A typical organizational workflow is influenced by changes in operational parameters which are accounted for by an Incremental Learning Unit 408. The Incremental Learning Unit 408 comprises software code adapted to use new records associated with the workflow for generating ICPTs for each node which in turn updates the CPTs associated with the nodes. In an embodiment of the present invention, based on CPTs and Evidence Set 410, an Inference Unit 412 is configured to deduce inferences for critical subjective analysis on one or more important operational parameters. Results of inferences performed by the Inference Unit 412 are displayed on a Front-end interface 416. Further, the Inference Unit 412 is configured to validate the inference results.

The inference results are provided to a Forecasting Module 414. In addition to subjective analysis of a targeted operational parameter, a business analyst may be interested in projection of targeted operational parameter with respect to changes in other operational parameters influencing the targeted operational parameter. The Forecasting Module 414 is adapted to forecast values of operational parameters based on current market events. In an embodiment of the present invention, a Bayesian locally weighted regression method is used to perform forecasting of the targeted operational parameter. Regression analysis is the process of constructing a mathematical model or function that can be used to predict or determine one variable by another variable or collection of variables (predictors). In an embodiment of the present invention, in the Bayesian network 402, a critical node is chosen as a targeted parameter and one or more nodes representing parameters influencing the critical node parameter are selected using correlation techniques. The selected nodes are nodes having full data for performing regression analysis. Correlation is a measure of degree of relationship of two variables that may be expressed in the range −1 to 0 to +1. The following steps may be used for performing correlation: Firstly, an appropriate set of nodes are selected as predictor nodes based on the correlation analysis. Secondly, regression analysis is used to find an appropriate function of predictor nodes that best fits data of an operational parameter with missing values. In an embodiment of the present invention, a relationship is established between a targeted operational parameter and predictor nodes using R^zvalues and correlation values corresponding to the regression.

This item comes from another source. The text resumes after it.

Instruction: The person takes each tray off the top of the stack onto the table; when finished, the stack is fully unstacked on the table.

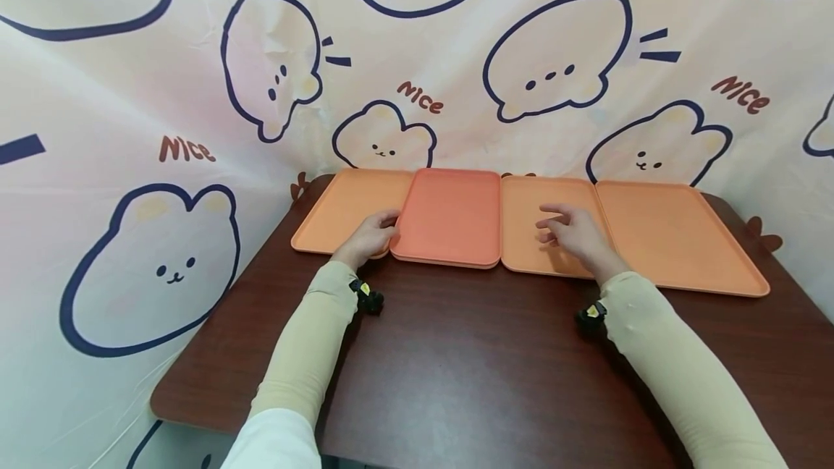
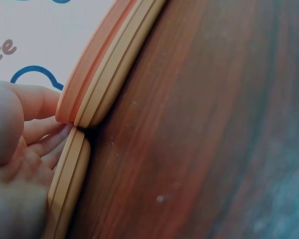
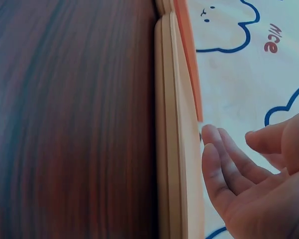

Instead of using multiple regression, a Bayesian locally weighted regression model is used to incorporate probability distribution of targeted operational parameter from inference results. A final regression model is used to forecast time bound results corresponding to a targeted operational parameter. Results of the forecasting module may be presented on the Front-End interface 416.

As shown in the figure, the system of the present invention implements a Network Troubleshooting Unit 418 that facilitates creation of Bayesian network based on information obtained from training dataset. In an embodiment of the present invention, since a preliminary Bayesian network structure is manually designed by a domain expert, there are chances of contradictions arising between the network structure designed and the discrete training dataset. The training dataset may not support all the links created between the nodes on the network. Moreover the dataset may support additional links that need to be established between nodes. The Network Troubleshooting Unit 418 implements a Monte-Carlo based troubleshooting procedure using Gibbs Sampling. In an exemplary embodiment of the present invention, this procedure produces a matrix that describes the strength of association between each pair of nodes in a Bayesian network. For example, for a node j, the strength of association with respect to another node i is specified by a value Aij in the matrix. Aij varies from 0 to 1 and a value on the higher side represents stronger association between the nodes i and j. A suitable threshold value is set and the strength of existing edges among nodes of the Bayesian network is ascertained. Subsequently, based on information in the training dataset, new edges are added and existing edges are either modified or deleted by modifying values stored in the matrix.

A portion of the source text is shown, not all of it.